2012 will see 325,000 15 year old pupils in 65 countries and regions sit PISA tests in Reading, Maths and Science.

The Programme for International Student Assessment (PISA) compares levels of educational attainment every three years.  The 2009 tests saw the UK slip down the league tables with British students finishing 16th in Science, 25th in Reading and 28th in Maths.  At the top of the table came Shanghai, South Korea, Finland, Hong Kong and Singapore.

International comparisons always generate lots of media excitement, with the British press in particular wallowing in ‘why are we so bad?’ stories.   The question of course should be why others are better and what can we learn from them?  The answer is quite simple as the 2010 PISA report itself notes; “the bottom line is that the quality of the school system cannot exceed the quality of its teachers”.

Spring at the Perse is the season for teacher recruitment.  We are an expanding school, and are fortunate that our growth has corresponded with a challenging employment market.  Top graduates who would have been City bound in better economic times are more likely to follow their hearts into teaching when financiers and lawyers stop recruiting.   Since 2008 The Perse has enjoyed some vintage years of teacher recruitment adding to the existing pool of excellent staff.  We have succeeded in finding many of the academically talented and hugely motivational teachers that deliver educational excellence.

Investing time in recruiting and retaining high quality staff is essential.  PISA research demonstrates that educational attainment is highest in countries with well qualified, well motivated and well respected teachers who enjoy high levels of professional autonomy.  I have long believed in recruiting the very best teachers, setting them demanding objectives, but giving them considerable freedom in how they achieve these goals.  The result is a vibrant and diverse teaching community, with teachers sparking off one another in a virtuous circle of innovation and rising standards.

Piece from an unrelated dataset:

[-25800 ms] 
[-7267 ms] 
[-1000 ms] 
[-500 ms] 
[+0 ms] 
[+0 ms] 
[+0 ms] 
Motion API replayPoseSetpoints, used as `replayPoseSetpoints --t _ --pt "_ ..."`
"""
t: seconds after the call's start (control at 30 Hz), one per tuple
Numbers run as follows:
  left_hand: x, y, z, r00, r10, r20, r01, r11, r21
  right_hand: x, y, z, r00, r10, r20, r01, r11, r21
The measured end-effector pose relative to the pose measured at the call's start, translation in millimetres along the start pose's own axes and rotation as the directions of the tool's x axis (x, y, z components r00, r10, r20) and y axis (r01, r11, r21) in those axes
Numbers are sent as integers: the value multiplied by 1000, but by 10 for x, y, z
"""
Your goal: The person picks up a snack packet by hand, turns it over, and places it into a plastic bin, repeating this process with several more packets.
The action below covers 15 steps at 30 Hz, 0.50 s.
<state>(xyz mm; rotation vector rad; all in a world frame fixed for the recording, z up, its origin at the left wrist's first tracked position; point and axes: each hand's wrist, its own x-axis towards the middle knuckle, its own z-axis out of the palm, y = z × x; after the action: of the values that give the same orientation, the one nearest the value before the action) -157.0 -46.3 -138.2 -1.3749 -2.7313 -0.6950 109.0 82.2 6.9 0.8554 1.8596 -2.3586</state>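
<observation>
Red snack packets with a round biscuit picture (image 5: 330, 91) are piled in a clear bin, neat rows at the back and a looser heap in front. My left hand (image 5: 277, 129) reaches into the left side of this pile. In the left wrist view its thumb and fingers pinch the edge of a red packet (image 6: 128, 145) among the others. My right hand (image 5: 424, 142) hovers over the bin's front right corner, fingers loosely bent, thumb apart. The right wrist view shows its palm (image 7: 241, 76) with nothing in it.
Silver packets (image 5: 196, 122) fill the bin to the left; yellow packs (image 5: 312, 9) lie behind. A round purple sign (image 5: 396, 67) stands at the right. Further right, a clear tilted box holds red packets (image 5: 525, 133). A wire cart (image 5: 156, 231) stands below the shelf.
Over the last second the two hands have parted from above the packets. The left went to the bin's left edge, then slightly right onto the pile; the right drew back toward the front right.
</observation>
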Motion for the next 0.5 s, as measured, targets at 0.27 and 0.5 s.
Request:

In recent years the British government has invested heavily in improving the physical fabric of education through the Building Schools for the Future programme.  Politicians like such tangible schemes where progress is recorded in bricks and mortar.  However, of greater importance is an investment in human capital.  A new classroom does not make a great lesson without the addition of an excellent teacher.  If Britain is to climb back up the PISA league tables then we need to prioritise spending on teacher recruitment, retention and professional development.  We also need a society that values teachers such that teaching becomes an aspirational profession and there is a default respect for teachers.  Such aspiration and respect are inherent within the Confucian cultures that dominate the PISA league tables.